The historical utilization of psychiatric inpatient beds by persons in the service area involved;

(b)

The historical utilization in other Oregon service areas of comparable size, population and characteristics; and

(c)

Based on the level of placement criteria developed by the Office for Oregon Health Policy and Research or developed by insurers under ORS 743.556(16)(b), findings that, with limited exceptions based on clinical judgment in individual cases, inpatient beds are needed for immediate, short-range control of symptoms and protection of the patient when less intensive or supportive placement will not suffice; or for immediate, short-range protection of the community;

(d)

The major portion of nonstate, nonfederal inpatient stays are expected to be 12 to 15 days.

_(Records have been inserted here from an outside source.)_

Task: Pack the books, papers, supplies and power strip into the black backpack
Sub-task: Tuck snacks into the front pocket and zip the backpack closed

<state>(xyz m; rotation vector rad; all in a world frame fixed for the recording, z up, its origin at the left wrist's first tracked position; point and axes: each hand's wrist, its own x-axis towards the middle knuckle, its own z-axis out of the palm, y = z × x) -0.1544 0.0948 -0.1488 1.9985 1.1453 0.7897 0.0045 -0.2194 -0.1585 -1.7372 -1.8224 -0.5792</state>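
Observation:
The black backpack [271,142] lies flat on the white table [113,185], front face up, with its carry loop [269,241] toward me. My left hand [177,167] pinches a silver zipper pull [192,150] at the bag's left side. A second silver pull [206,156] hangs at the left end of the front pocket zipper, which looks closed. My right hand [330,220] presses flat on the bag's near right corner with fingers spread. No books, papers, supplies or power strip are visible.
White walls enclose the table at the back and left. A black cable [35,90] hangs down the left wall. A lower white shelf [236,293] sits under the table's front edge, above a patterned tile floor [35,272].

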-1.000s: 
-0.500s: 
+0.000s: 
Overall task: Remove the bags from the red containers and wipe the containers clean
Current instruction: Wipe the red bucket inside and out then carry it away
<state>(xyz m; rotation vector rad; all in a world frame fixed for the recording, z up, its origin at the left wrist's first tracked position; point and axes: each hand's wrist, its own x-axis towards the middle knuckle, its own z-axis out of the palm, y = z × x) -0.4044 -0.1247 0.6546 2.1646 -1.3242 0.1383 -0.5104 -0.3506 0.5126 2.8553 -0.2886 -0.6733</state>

Approximately 10 percent of stays, at most, are expected to be longer term: Seriously disturbed, usually younger, patients for whom the benefits of 30 to 40 days of hospitalization exceed those of brief hospitalization followed by systematic, long-term residential or outpatient care; and a limited number of chronically mentally ill persons who cannot be maintained safely in the community;

(e)

Inpatient beds are not considered the major resource for continued treatment of the typical schizophrenic patient, which, according to the literature, is usually most effective and economical when provided in other ways;

(f)

Alternatives, as defined in OAR 333-615-0010 (Definitions)(1), do not replace necessary inpatient utilization as described in subsections (c), (d) and (e) of this section, but are usually more effective and economical for meeting other needs for mental health treatment and care.